■ **WHAT TO WORK ON**
From the first line of the data down to and including the line with "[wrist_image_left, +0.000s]", copy everything exactly, leaving out pictures.

INPUT DATA START

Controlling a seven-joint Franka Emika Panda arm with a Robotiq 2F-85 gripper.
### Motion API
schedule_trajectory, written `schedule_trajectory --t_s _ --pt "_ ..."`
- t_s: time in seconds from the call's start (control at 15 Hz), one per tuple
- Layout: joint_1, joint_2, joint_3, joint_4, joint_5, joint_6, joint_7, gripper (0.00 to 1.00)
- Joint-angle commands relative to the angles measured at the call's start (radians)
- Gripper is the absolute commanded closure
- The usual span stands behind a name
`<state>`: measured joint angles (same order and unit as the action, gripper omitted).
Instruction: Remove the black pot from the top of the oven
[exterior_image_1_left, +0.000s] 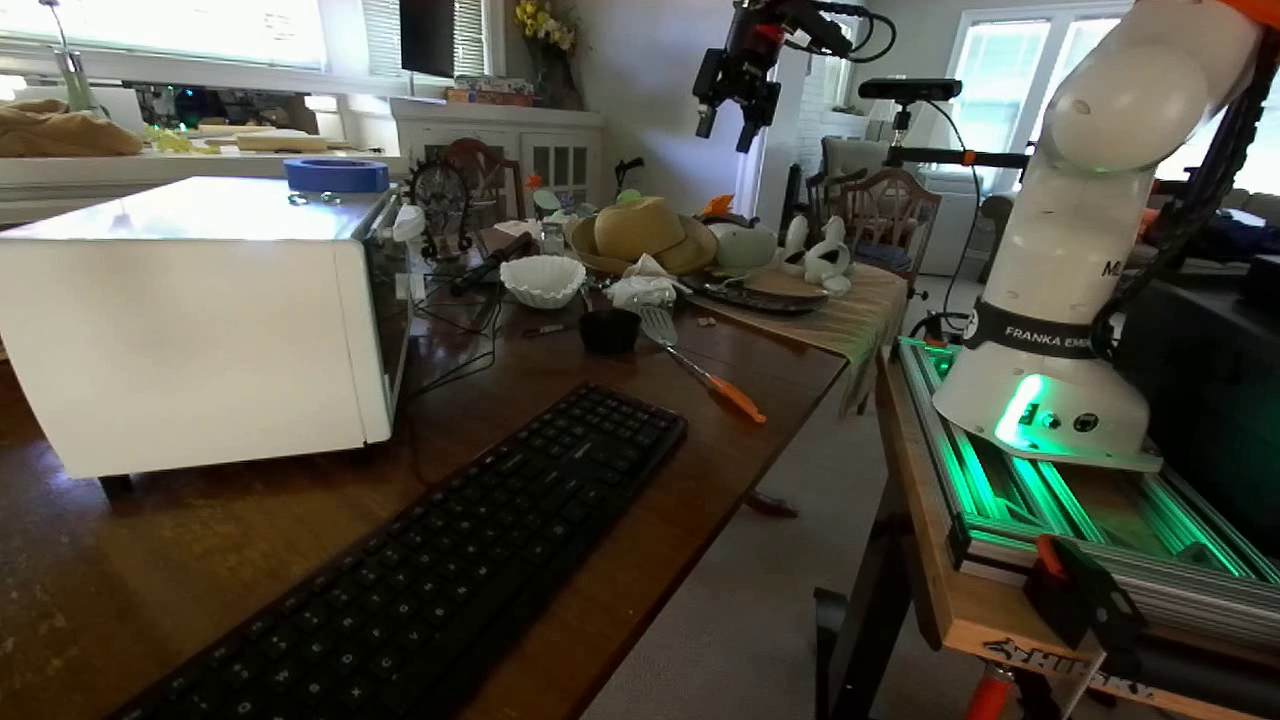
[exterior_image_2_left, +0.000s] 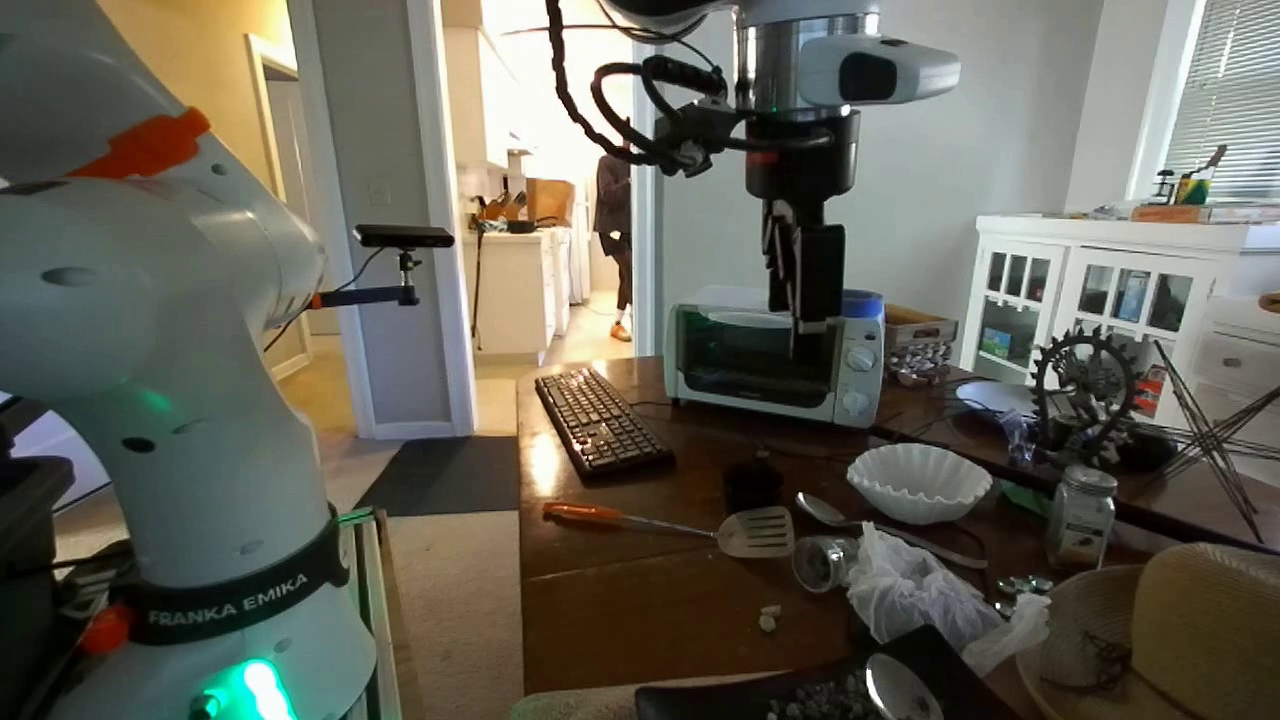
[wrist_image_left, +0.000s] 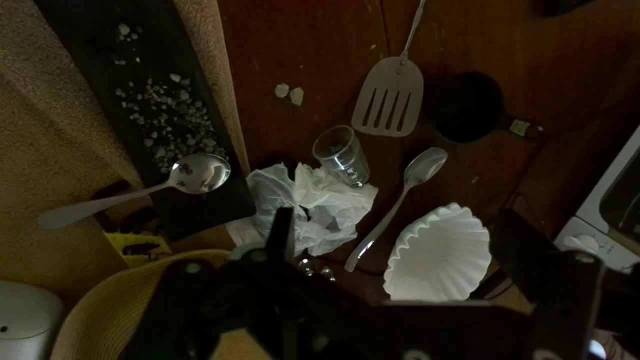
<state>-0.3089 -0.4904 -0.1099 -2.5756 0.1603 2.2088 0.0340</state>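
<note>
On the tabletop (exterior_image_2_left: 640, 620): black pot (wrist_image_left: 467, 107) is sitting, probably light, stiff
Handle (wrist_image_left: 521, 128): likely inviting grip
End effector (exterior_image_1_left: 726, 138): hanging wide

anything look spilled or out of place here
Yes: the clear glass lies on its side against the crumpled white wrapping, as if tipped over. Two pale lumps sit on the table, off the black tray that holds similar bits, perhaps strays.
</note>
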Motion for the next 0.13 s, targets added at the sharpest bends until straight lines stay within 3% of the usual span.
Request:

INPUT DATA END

■ **EXERCISE RESULT**
Controlling a seven-joint Franka Emika Panda arm with a Robotiq 2F-85 gripper.
### Motion API
schedule_trajectory, written `schedule_trajectory --t_s _ --pt "_ ..."`
- t_s: time in seconds from the call's start (control at 15 Hz), one per tuple
- Layout: joint_1, joint_2, joint_3, joint_4, joint_5, joint_6, joint_7, gripper (0.00 to 1.00)
- Joint-angle commands relative to the angles measured at the call's start (radians)
- Gripper is the absolute commanded closure
- The usual span stands behind a name
`<state>`: measured joint angles (same order and unit as the action, gripper omitted).
Instruction: Remove the black pot from the top of the oven
[exterior_image_1_left, +0.000s] 
[exterior_image_2_left, +0.000s] 
[wrist_image_left, +0.000s] 

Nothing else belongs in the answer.